> _WORK ITEM_
Your answer should consist only of the lines below from the one with "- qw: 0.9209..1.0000" through the one with "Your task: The", copied exactly.

> _DATASET CONTENT_
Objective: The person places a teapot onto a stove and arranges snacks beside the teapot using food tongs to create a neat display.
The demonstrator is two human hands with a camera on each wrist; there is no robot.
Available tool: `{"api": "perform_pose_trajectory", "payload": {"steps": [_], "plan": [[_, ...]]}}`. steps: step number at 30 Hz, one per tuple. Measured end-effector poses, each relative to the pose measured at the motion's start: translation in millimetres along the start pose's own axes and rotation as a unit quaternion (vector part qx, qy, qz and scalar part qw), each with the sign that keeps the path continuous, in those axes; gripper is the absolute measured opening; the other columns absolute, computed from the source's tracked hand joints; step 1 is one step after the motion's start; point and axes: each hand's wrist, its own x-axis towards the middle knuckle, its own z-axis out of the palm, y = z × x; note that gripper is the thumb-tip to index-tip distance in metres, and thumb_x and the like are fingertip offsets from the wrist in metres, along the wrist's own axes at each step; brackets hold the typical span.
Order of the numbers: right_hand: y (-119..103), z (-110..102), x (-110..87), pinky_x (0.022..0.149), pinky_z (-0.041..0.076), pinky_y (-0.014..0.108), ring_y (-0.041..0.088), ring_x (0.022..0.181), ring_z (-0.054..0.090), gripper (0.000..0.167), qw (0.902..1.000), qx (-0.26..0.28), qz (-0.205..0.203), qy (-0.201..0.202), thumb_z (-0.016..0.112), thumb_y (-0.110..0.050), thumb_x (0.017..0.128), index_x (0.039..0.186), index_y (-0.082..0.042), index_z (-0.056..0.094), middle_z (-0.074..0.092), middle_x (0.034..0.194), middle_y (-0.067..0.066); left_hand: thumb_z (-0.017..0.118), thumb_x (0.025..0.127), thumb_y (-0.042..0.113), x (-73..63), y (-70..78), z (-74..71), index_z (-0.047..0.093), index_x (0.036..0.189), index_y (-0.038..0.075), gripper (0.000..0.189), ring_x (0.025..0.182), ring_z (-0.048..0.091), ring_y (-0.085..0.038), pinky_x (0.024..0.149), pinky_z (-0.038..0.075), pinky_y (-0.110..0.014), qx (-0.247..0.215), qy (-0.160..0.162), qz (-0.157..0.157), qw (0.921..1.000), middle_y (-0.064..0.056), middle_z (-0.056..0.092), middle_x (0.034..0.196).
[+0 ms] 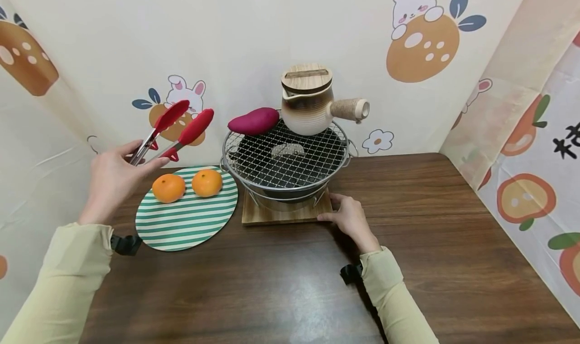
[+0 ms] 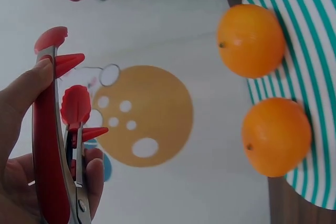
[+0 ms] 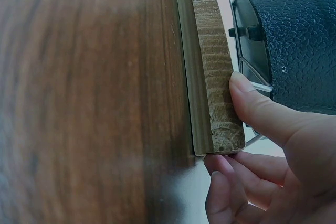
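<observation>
Oranges (image 1: 168,188) on mat (image 1: 181,233), grill (image 1: 290,175) on board (image 1: 283,218)

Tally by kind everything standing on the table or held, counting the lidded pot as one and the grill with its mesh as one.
Oranges: 2
Tongs: 1
Sweet potato: 1
Lidded pot: 1
Grill: 1
Wooden board: 1
Striped placemat: 1
Total: 8

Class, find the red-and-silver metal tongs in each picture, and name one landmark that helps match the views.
Head: the tongs are left of centre, in the bare left hand.
Left wrist: at the left, tips pointing up.
Right wrist: not in it.
Landmark: flat brown wooden board, below centre (head), top edge (left wrist), right of centre (right wrist).
</observation>
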Motion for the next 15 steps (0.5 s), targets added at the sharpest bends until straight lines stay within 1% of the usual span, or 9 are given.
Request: {"api": "perform_pose_trajectory", "payload": {"steps": [3,8,11,15], "plan": [[-1.1,-0.6,-0.7,0.097,0.046,0.05,0.038,0.116,0.06,0.069,1.0,0.0,-0.002,0.0,0.084,-0.03,0.071,0.129,-0.001,0.06,0.064,0.128,0.017,0.063,0.083,0.06,-2.1,-7.4,1.6,0.043,0.144,0.004,0.085,0.098,0.046,-0.034,0.057,0.04,-0.023,0.002,-0.003,-0.008,1.0,-0.028,0.061,0.119],[-1.7,-1.0,-0.8,0.097,0.046,0.049,0.037,0.117,0.06,0.069,1.0,-0.001,0.0,0.0,0.084,-0.03,0.072,0.129,-0.001,0.06,0.064,0.128,0.016,0.063,0.082,0.061,-4.6,-18.0,4.1,0.043,0.143,0.001,0.088,0.095,0.043,-0.032,0.058,0.039,-0.025,0.014,-0.008,-0.016,0.9997,-0.029,0.061,0.117],[-0.4,-0.6,0.2,0.098,0.046,0.049,0.036,0.117,0.06,0.069,1.0,-0.004,0.001,-0.001,0.084,-0.03,0.072,0.13,-0.001,0.059,0.063,0.129,0.016,0.062,0.082,0.062,-5.8,-23.3,6.6,0.043,0.143,0.0,0.089,0.093,0.044,-0.033,0.057,0.039,-0.027,0.026,-0.016,-0.022,0.9993,-0.031,0.061,0.117],[0.3,-0.3,0.3,0.097,0.047,0.049,0.035,0.115,0.061,0.068,1.0,-0.003,0.0,-0.003,0.083,-0.03,0.073,0.13,-0.001,0.059,0.063,0.128,0.016,0.061,0.083,0.063,-8.2,-29.2,10.9,0.043,0.143,-0.001,0.089,0.093,0.045,-0.035,0.058,0.04,-0.029,0.032,-0.03,-0.032,0.9985,-0.032,0.06,0.119]]}}
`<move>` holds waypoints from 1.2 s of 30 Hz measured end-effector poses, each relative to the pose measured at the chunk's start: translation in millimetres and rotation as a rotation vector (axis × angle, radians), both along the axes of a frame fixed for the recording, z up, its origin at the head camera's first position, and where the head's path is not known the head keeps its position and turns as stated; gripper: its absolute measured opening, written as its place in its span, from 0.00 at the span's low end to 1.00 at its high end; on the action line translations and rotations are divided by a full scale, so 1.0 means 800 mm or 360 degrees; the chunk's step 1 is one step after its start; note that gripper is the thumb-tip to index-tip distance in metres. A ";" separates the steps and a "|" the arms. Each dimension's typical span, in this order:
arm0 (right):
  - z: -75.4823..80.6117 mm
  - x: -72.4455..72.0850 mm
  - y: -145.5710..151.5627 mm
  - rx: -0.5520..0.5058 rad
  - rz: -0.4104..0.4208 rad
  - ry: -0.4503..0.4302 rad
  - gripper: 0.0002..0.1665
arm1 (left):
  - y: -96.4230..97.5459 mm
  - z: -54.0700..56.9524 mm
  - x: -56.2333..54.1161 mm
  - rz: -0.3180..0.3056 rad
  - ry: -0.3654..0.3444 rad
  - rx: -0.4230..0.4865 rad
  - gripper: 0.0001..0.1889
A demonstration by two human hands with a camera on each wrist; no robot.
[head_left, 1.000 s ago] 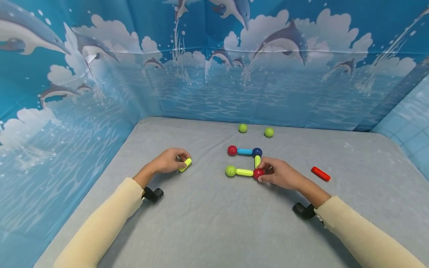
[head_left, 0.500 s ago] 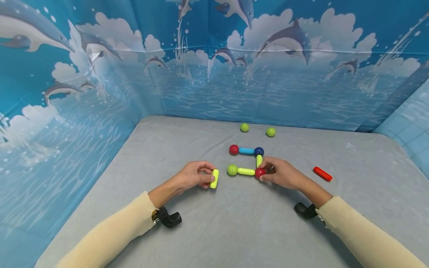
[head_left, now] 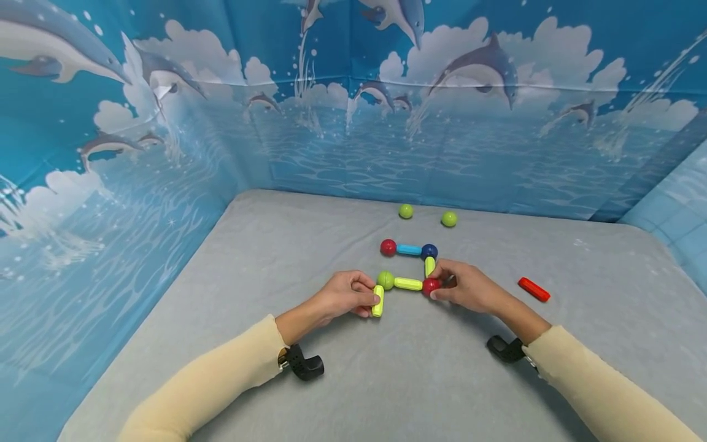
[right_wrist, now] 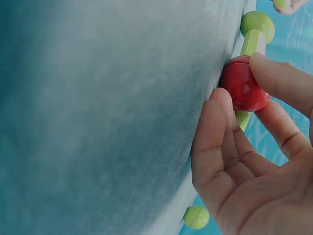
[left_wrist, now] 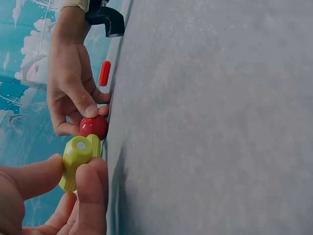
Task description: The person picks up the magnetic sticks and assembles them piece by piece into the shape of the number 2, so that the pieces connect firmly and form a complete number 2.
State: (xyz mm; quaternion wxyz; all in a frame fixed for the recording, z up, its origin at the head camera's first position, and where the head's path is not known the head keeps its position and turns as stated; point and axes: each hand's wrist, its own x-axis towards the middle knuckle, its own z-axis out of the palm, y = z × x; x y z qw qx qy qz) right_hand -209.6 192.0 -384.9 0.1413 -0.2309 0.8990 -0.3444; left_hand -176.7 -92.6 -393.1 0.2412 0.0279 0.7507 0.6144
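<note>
My left hand point(head_left: 348, 294) pinches a short yellow-green rod point(head_left: 378, 301) between thumb and fingers. The rod's far end is at the near side of a green ball point(head_left: 385, 280); whether they touch I cannot tell. From that ball a yellow-green rod point(head_left: 408, 283) runs right to a red ball point(head_left: 430, 286), which my right hand point(head_left: 464, 285) grips by thumb and fingers. Another yellow-green rod point(head_left: 429, 266) leads back to a dark blue ball point(head_left: 429, 251). A blue rod point(head_left: 409, 250) joins that to a second red ball point(head_left: 388, 247). In the left wrist view, the held rod point(left_wrist: 74, 161) shows a silvery end disc.
Two loose green balls, one left point(head_left: 405, 211) and one right point(head_left: 449, 219), lie near the back edge of the grey cloth surface point(head_left: 342, 393). A red rod point(head_left: 534, 289) lies right of my right hand. Dolphin-printed curtains point(head_left: 353, 141) stand behind and at the left.
My left hand has carried the yellow-green rod rightward to the green ball and turned it to point away from me. My right hand stays on the red ball.
</note>
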 end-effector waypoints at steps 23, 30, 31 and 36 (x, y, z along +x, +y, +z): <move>-0.004 0.002 -0.002 -0.0017 -0.0022 -0.0010 0.11 | 0.017 -0.015 -0.009 0.0080 -0.0066 0.0001 0.11; -0.002 0.002 -0.002 0.0000 -0.0035 -0.0013 0.11 | 0.017 -0.012 -0.007 0.0081 -0.0071 -0.0005 0.11; -0.002 0.002 -0.002 0.0002 -0.0035 -0.0011 0.11 | 0.017 -0.011 -0.007 0.0080 -0.0076 -0.0003 0.11; -0.002 0.002 -0.002 -0.0004 -0.0026 0.0002 0.11 | 0.016 -0.009 -0.008 0.0058 -0.0076 -0.0021 0.08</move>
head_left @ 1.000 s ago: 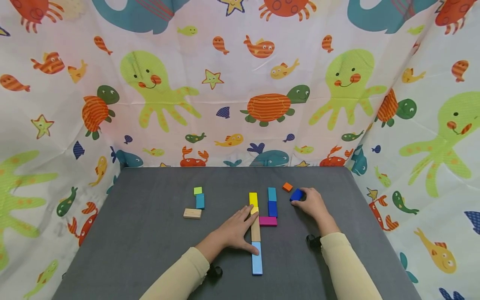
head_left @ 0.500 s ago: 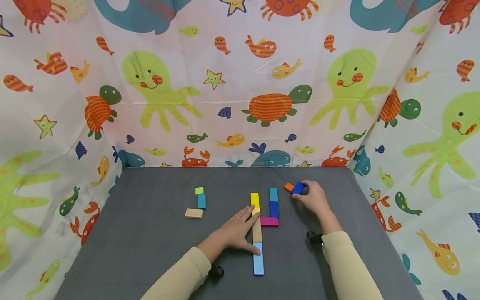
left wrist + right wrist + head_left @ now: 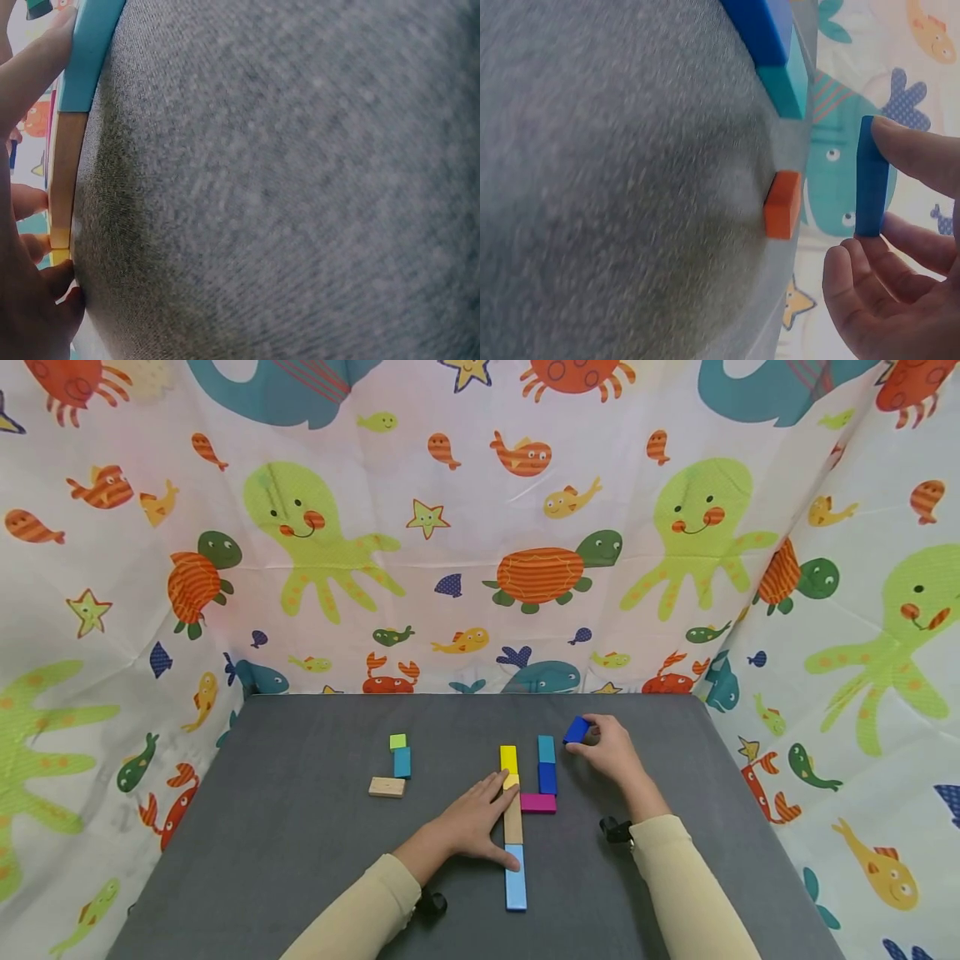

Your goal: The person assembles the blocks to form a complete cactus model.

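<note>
My right hand (image 3: 617, 753) pinches a blue wooden block (image 3: 577, 729) between thumb and fingertips. In the right wrist view that block (image 3: 871, 180) is raised off the table, near an orange block (image 3: 784, 204); the head view hides the orange one. My left hand (image 3: 467, 820) rests along a column of blocks, its fingers spread. Its thumb touches the light blue block (image 3: 515, 890); its fingers lie by the plain wood block (image 3: 513, 827) and the yellow blocks (image 3: 508, 758). Right of the column, a magenta block (image 3: 538, 803), a dark blue block (image 3: 547, 779) and a teal block (image 3: 546, 749) stand joined.
At the left of the grey table (image 3: 300, 860) lie a lime green block (image 3: 397, 742), a teal-blue block (image 3: 402, 763) and a plain wood block (image 3: 386, 787). A printed sea-animal curtain (image 3: 465, 543) hangs behind the table and along both sides.
My right hand has carried the blue block up and then left, over where the orange block showed earlier. My left hand has stayed on the column.
</note>
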Motion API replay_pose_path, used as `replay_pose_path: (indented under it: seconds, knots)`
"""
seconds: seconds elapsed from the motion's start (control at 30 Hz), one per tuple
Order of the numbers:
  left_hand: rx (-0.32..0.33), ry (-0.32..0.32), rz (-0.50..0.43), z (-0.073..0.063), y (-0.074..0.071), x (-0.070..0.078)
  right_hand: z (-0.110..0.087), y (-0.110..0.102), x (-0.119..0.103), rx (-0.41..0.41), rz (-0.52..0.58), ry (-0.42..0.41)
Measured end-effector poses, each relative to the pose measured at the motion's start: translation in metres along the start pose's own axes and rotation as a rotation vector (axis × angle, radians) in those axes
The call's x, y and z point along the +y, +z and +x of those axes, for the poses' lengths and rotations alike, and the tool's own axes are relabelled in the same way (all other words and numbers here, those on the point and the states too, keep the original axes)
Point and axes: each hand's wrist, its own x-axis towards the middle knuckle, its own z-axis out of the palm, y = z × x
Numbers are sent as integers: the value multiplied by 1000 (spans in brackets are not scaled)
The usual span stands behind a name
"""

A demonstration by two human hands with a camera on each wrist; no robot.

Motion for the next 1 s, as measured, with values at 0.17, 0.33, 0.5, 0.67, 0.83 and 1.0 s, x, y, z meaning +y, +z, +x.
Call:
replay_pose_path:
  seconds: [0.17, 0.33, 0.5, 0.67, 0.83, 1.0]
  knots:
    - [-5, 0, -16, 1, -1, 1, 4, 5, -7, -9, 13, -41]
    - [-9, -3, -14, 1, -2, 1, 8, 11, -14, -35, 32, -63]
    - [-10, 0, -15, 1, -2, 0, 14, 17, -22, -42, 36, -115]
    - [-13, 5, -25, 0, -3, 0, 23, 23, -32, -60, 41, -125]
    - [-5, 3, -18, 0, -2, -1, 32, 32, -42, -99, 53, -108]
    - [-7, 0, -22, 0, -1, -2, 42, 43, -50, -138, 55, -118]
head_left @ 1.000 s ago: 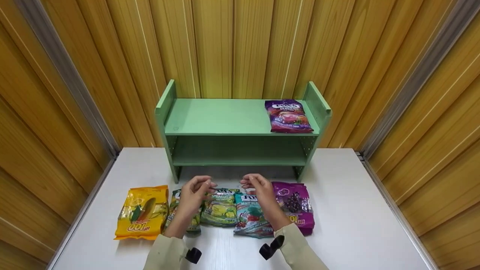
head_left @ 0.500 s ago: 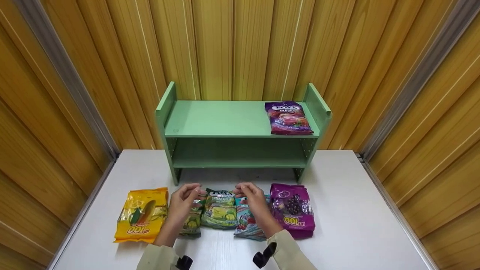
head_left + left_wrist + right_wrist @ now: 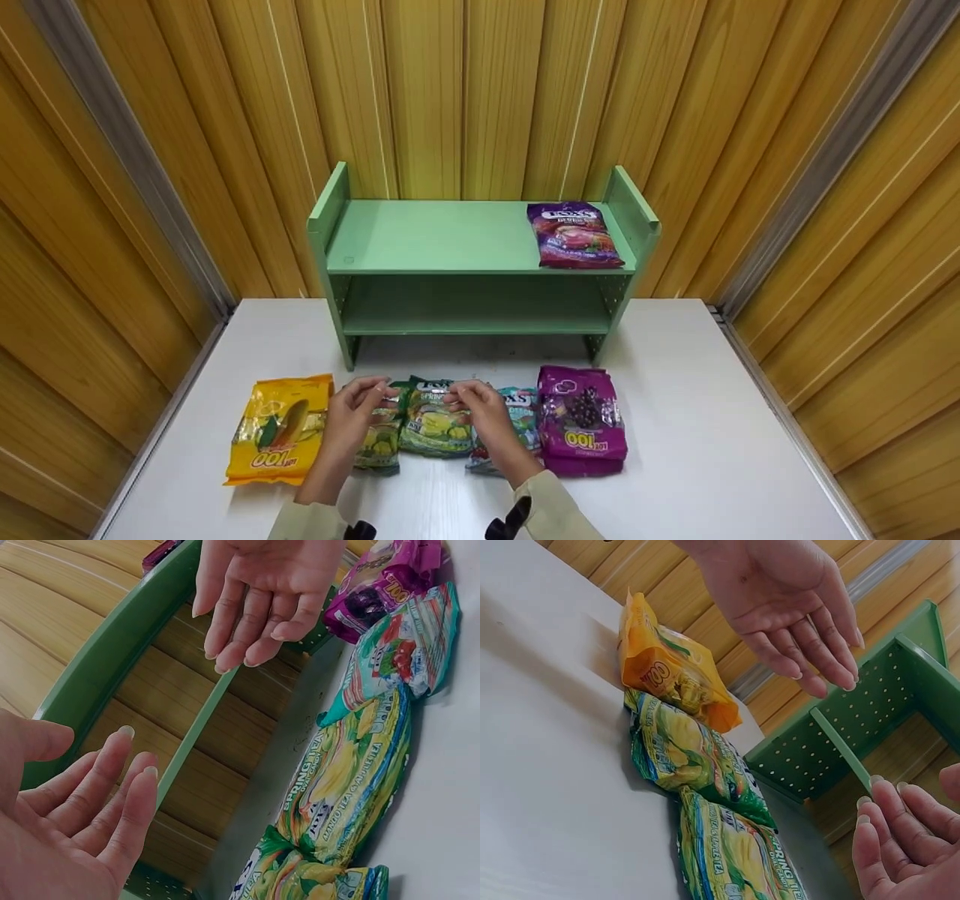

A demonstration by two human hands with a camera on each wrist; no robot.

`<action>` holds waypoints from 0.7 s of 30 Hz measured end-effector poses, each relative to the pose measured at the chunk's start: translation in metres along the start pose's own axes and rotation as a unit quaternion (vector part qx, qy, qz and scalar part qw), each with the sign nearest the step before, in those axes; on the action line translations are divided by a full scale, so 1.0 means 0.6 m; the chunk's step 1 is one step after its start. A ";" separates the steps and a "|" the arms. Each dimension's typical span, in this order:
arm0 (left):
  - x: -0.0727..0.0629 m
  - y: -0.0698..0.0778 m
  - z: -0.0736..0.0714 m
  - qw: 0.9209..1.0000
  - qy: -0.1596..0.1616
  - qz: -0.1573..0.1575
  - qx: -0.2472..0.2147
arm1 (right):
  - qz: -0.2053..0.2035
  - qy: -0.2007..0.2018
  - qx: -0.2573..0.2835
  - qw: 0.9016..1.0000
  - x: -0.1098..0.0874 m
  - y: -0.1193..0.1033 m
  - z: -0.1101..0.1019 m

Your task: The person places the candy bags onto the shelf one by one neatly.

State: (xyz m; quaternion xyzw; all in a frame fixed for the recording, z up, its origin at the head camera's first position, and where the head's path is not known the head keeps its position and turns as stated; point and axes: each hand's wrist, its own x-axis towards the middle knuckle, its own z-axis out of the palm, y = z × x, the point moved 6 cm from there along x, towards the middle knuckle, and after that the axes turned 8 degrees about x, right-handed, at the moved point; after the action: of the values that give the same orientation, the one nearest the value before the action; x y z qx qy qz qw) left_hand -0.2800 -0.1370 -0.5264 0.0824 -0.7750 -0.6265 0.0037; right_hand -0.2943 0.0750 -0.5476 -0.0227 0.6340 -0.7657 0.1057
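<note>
My left hand (image 3: 351, 416) hovers over a green candy bag (image 3: 380, 448), its fingers loosely bent and nothing in them. The right hand (image 3: 486, 420), likewise holding nothing, is above a teal candy bag (image 3: 527, 420) and partly covers it. Between the two hands lies a green Spring Tea candy bag (image 3: 435, 435). In the left wrist view, both palms show bare above the row of bags. A yellow candy bag (image 3: 279, 431) ends the row at the left, and a purple grape candy bag (image 3: 583, 424) ends it at the right.
A green two-tier shelf (image 3: 442, 240) stands behind the row, its side panels rising above the top board. On the top board's right end lies a purple Fox's candy bag (image 3: 576, 236). Wood-look panels (image 3: 495, 90) wall the white table (image 3: 697, 435) on the back and sides.
Both hands have drifted left and back toward the person, away from the shelf. The bags have kept their places.
</note>
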 end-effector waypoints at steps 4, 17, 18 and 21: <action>0.000 -0.007 -0.006 1.000 -0.003 -0.003 -0.011 | 0.007 -0.002 0.003 1.000 0.000 0.007 0.008; -0.008 -0.027 -0.044 0.999 0.014 -0.042 0.003 | 0.040 -0.013 -0.003 0.999 0.000 0.025 0.063; -0.008 -0.029 -0.045 0.999 0.015 -0.046 0.004 | 0.041 -0.013 -0.004 0.999 0.001 0.026 0.066; -0.007 -0.033 -0.050 0.998 0.016 -0.053 0.006 | 0.041 -0.013 -0.007 0.999 0.001 0.032 0.070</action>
State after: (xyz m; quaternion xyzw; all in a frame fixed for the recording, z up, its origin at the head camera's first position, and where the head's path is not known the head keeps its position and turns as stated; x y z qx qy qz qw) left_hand -0.2704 -0.1695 -0.5387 0.1335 -0.7731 -0.6198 -0.0177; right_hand -0.2851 0.0307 -0.5579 -0.0067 0.6380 -0.7562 0.1452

> _YOUR SOLUTION_
  - qw: 0.9209..1.0000
  - qy: -0.1596..0.1616
  - qz: -0.1573..0.1575
  - qx: -0.2472..0.2147
arm1 (right):
  - qz: -0.2053..0.2035
  - qy: -0.2007..0.2018
  - qx: -0.2573..0.2835
  - qw: 0.9016..1.0000
  - x: -0.1098..0.0874 m
  - y: -0.1193..0.1033 m
  - z: -0.1101..0.1019 m

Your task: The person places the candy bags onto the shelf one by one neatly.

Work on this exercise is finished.